Your instructions = Return exactly the lines below, starting with the one that has "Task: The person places" and going on through the one that has "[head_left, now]".

Stored entries
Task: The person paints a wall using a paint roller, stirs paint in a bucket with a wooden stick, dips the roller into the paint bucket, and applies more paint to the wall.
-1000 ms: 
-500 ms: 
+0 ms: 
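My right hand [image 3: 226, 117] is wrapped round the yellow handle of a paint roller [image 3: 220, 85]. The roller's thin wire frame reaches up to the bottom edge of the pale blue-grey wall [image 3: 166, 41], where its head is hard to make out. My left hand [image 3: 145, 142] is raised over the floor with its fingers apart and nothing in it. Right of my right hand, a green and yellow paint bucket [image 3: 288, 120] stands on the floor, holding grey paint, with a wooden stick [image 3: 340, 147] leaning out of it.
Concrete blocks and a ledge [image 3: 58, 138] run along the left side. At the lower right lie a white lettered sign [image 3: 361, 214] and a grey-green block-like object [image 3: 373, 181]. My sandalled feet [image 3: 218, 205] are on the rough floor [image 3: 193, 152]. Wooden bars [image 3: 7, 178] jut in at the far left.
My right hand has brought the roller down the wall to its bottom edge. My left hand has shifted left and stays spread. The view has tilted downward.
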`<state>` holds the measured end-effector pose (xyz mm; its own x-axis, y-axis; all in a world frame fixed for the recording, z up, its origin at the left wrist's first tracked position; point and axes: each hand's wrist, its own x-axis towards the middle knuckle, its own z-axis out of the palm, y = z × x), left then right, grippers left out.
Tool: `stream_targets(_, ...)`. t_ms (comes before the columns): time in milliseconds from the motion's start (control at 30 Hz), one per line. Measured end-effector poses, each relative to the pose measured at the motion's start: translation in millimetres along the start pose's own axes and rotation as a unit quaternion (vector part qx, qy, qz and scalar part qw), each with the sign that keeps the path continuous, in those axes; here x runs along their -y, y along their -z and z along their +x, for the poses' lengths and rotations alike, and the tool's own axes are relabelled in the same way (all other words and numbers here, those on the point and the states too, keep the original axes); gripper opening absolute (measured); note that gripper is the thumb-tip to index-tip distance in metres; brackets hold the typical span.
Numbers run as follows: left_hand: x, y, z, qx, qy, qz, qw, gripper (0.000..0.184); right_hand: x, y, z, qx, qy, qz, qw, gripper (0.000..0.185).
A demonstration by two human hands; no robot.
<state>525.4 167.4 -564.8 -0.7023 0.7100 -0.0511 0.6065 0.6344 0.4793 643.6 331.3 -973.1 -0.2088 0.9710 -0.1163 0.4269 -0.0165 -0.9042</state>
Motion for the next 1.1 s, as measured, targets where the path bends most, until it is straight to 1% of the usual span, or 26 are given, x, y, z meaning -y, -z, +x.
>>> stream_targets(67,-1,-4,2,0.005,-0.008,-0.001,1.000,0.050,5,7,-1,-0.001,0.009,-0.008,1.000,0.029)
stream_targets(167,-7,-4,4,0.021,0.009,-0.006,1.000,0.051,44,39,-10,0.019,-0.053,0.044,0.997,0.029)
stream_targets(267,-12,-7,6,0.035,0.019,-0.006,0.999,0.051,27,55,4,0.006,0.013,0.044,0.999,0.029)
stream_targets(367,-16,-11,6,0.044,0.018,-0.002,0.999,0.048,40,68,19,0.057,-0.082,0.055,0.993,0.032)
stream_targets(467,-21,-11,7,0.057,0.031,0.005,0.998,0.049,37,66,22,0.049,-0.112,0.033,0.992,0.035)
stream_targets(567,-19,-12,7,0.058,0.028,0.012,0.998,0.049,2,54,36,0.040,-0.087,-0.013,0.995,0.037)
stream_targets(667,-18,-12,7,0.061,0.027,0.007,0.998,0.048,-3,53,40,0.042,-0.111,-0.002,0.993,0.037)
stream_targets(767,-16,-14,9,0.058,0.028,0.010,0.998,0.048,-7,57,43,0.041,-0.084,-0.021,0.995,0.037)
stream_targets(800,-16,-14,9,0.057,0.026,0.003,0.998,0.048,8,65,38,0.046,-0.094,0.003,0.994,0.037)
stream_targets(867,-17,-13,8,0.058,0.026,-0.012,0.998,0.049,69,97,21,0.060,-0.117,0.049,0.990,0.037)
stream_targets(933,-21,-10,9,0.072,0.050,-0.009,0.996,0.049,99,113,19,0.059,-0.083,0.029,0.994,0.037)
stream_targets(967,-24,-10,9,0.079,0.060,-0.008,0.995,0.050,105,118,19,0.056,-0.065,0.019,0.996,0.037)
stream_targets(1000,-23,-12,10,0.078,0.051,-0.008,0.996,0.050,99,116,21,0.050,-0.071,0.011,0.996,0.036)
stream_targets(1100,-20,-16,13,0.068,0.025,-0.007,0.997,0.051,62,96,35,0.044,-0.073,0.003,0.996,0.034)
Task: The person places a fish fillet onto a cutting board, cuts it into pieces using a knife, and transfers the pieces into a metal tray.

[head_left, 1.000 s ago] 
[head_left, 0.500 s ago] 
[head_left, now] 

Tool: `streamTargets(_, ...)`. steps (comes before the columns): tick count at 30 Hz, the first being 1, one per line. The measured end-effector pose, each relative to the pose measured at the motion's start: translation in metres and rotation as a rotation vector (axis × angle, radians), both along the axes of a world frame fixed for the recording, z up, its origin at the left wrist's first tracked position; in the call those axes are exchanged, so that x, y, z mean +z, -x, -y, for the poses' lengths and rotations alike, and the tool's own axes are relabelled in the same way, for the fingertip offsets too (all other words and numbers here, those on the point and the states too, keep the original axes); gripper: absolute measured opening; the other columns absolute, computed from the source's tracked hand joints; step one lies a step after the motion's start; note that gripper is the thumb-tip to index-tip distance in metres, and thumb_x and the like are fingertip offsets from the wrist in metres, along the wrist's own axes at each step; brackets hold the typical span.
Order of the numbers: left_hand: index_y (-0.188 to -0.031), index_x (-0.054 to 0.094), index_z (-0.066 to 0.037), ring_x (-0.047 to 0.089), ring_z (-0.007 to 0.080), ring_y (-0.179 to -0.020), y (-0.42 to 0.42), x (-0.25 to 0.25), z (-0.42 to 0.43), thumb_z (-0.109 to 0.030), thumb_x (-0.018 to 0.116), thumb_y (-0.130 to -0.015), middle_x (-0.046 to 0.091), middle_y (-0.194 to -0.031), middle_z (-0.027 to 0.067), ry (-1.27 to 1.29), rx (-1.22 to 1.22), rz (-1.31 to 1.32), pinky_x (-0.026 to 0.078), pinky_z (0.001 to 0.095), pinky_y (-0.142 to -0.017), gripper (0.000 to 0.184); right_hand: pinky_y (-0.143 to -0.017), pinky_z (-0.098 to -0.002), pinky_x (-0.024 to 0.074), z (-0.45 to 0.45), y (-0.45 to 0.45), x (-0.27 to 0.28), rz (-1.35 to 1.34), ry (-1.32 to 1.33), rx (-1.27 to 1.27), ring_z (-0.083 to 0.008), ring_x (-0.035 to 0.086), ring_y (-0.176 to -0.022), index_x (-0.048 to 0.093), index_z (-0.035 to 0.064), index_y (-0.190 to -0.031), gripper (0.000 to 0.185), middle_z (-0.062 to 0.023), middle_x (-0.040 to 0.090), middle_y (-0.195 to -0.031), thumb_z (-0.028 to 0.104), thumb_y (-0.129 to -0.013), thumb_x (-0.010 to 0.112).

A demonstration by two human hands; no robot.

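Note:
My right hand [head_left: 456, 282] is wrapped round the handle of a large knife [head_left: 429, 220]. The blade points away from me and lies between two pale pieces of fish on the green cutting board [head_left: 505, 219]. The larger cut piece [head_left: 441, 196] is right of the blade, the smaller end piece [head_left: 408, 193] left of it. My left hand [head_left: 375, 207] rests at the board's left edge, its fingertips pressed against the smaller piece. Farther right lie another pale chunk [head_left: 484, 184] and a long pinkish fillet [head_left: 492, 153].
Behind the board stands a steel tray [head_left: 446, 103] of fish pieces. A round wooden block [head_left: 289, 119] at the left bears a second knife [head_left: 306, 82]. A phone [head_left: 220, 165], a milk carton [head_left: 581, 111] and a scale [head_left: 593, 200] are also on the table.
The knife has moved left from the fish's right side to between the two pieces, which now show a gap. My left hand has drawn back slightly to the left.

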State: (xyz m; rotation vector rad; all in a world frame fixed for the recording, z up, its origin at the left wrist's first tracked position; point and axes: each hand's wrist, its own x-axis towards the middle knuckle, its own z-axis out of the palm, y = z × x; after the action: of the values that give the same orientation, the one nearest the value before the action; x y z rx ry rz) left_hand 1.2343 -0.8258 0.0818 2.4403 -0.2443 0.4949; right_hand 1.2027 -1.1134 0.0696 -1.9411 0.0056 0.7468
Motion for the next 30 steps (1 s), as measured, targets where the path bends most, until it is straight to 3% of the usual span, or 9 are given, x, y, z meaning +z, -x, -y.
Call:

Reply =
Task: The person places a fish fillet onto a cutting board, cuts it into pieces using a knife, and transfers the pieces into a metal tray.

[head_left, 1.000 s ago] 
[head_left, 0.500 s ago] 
[head_left, now] 

No further output remains for this exercise.